DESCRIPTION OF THE TASK:
Copy each line below in which the string "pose" appears.

EXTRACTED DATA:
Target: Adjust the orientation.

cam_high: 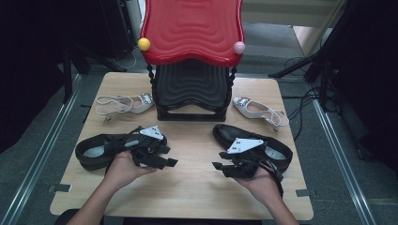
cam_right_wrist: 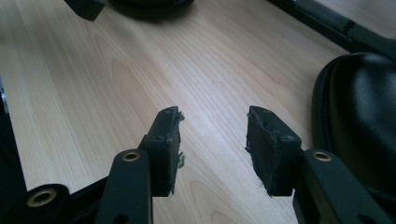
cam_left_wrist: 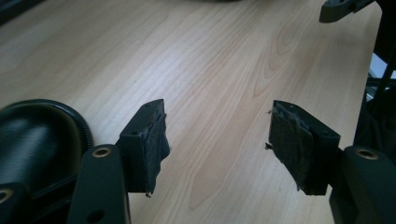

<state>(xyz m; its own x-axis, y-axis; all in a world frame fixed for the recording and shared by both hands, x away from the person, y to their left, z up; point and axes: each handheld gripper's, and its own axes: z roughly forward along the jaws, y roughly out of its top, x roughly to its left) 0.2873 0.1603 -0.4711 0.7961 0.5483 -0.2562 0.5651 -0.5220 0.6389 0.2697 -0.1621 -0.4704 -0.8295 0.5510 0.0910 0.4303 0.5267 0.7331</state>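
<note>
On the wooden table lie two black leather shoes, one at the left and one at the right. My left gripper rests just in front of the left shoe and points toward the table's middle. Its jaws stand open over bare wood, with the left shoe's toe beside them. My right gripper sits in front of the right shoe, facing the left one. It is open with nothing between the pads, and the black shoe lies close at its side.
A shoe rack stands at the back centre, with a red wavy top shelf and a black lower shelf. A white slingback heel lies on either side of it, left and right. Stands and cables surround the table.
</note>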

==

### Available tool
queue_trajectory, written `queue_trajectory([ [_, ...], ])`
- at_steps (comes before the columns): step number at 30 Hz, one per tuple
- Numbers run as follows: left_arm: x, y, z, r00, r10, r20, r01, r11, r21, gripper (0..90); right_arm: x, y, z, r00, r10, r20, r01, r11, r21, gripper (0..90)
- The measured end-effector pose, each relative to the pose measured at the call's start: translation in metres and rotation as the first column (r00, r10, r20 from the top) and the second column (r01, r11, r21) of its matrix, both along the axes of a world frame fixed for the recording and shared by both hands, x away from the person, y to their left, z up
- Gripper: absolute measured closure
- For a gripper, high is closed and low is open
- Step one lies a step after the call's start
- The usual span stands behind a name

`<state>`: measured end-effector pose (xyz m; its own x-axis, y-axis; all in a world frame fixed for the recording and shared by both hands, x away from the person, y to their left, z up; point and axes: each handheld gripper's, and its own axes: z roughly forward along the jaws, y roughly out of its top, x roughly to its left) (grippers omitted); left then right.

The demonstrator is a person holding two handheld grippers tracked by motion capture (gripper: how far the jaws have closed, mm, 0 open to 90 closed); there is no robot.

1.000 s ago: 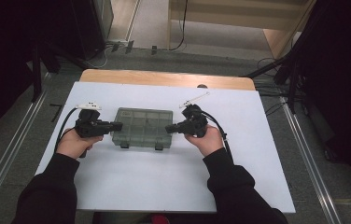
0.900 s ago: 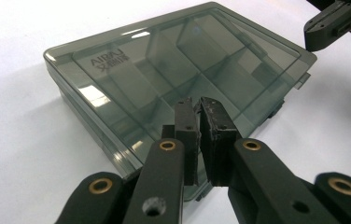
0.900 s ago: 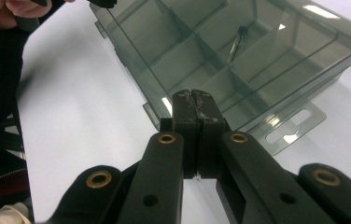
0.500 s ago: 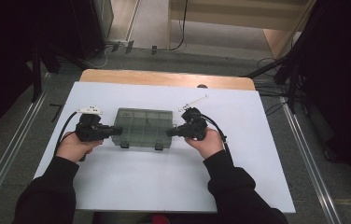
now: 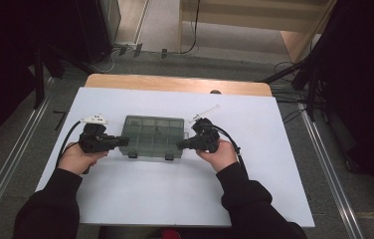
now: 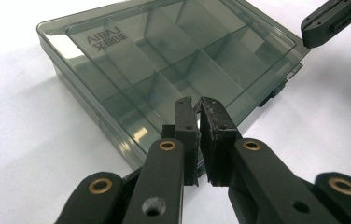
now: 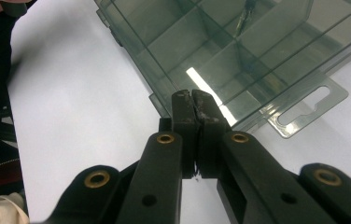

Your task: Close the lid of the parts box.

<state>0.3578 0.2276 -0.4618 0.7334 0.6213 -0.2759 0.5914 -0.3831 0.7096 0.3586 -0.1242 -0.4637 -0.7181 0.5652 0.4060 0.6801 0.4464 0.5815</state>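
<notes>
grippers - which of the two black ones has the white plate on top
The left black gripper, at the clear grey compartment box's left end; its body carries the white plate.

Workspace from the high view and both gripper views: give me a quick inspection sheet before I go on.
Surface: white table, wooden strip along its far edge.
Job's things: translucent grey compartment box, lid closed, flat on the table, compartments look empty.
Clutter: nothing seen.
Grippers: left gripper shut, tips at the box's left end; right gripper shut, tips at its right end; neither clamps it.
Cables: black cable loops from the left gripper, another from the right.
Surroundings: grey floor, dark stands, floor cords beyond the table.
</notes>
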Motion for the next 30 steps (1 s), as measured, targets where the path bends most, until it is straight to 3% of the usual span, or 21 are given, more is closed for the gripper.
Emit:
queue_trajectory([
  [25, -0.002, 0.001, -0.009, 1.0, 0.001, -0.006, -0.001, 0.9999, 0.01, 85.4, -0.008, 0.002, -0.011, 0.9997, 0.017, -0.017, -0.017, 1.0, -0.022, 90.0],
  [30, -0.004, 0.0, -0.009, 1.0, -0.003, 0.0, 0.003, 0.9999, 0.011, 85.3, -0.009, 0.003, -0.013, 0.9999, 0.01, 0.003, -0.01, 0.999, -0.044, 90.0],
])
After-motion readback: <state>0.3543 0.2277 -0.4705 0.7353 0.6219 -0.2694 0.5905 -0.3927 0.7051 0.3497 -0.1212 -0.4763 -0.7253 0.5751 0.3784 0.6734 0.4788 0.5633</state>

EXERCISE ANSWER:
- The measured end-effector pose, each relative to the pose measured at the call's start: translation in metres and rotation as the first column (r00, r10, r20 from the top) and the second column (r01, r11, r21) of its matrix, both along the axes of a world frame fixed for the recording and shared by both hands, x away from the person, y to their left, z up
`<state>`: measured end-effector pose (xyz m; its own x-axis, y-axis; all in a world frame fixed for the recording and shared by both hands, x away from the person, y to their left, z up; point and axes: each handheld gripper's, and its own axes: z roughly forward along the jaws, y roughly out of its top, x roughly to its left) (grippers omitted); left then right.

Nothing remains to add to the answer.